Yang lebih memprihatinkan, ada suara-suara yang mencela buku karya ulama besar, hanya karena tidak sesuai dengan pendapat atau kemauan ustadznya. Kita semua telah mengetahui sebuah kaidah (fiqih) yg berbunyi, Al Yaqin La Ya zuulu Bisysyak (sebuah keyakinan tidak dapat dihilangkan hanya dengan sebuah keraguan). Ini adalah sebuah kaidah yang sangat penting dan berlaku dalam seluruh aspek kehidupan. Bila kita telah mengetahui dengan yakin bahwa seseorang itu Muslim, maka keyakinan itu tidak dapat kita gugurkan hanya dengan isu yang kita dengar bahwa ia telah kafir. Atau hanya karena kita ragu apakah ia masih Muslim atau sudah kafir, kita tidak dapat mengkafirkannya, sampai akhirnya kita mempunyai bukti yg memyakinkan bahwa ia telah kafir.

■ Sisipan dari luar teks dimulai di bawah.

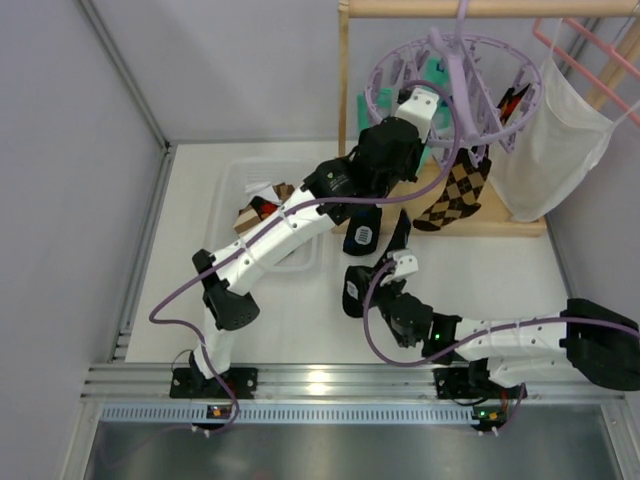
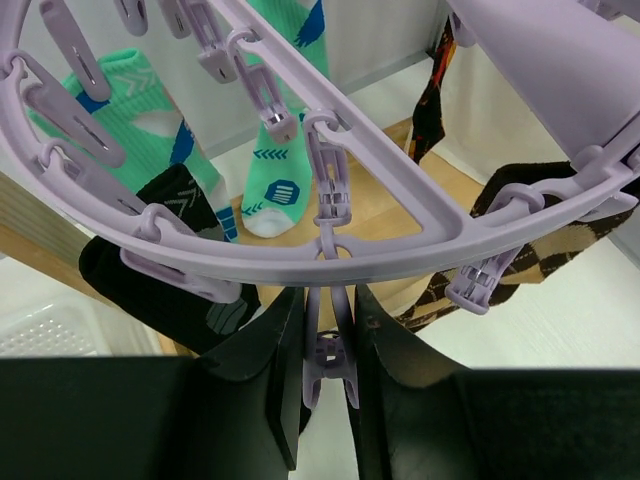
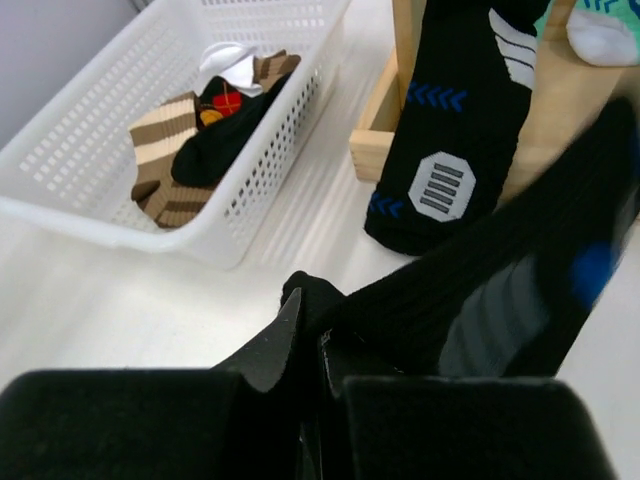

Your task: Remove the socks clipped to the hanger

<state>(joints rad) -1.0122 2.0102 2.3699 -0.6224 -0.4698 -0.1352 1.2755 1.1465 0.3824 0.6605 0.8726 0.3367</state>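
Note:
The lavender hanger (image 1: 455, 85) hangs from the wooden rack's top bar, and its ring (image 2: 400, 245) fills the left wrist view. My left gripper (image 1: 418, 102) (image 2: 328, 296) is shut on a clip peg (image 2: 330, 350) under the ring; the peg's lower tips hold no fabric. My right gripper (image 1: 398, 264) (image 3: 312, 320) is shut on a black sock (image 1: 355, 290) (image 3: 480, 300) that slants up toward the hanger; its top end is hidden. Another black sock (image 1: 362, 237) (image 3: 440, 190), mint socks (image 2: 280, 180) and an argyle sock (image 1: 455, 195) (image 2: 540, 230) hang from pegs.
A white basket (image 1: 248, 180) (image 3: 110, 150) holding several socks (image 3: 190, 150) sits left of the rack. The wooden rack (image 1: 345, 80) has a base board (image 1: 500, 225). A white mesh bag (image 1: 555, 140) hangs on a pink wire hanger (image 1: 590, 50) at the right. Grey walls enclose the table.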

Sebelum mengakhiri tulisan ini, saya ingin menitipkan dua buah pesan sederhana:
Pertama, Untuk Para Tunas Baru Salafiyyun.Teruslah memperdalam manhaj salaf dengan benar. Lakukanlah muhasabah terhadap aqidah kita, sudah sesuaikah dengan manhaj salaf ? Terhadap ibadah kita, sudah tepatkah ? Dan yang tak kalah pentingnya terhadap akhlak dan perilaku kita, semakin luhurkah kita ? Semakin santunkah kita ?. Kita pasti tahu bahwa Nabi SAW (penghulu para salafiyyun) diutus untuk menyempurnakan akhlaq. Ingatlah, bahwa akhlaq yang buruk menunjukkan adanya ketidak-beresan dalam memahami manhaj yang agung dan mulia ini.
Kedua, kepada para ustadz pejuang manhaj salaf -yang menuduh dan yang tertuduh- Perjalanan masih amat panjang untuk menyebarkan manhaj yg haq ini. Lalu mengapa saling menuduh ? Tidaklah lebih baik bila kita membersihkan hati dari hasad, dengki dan penyakit hati lainnya, lalu bergandengan tangan menda’wahkan manhaj ini ? Mungkin kini saatnya bermuhasabah. Barangkali setiap kita masih harus belajar banyak tentang manhaj ini. Tidak ada yang ma’shum selain Rasulullah Salallahu alaihi wasallam.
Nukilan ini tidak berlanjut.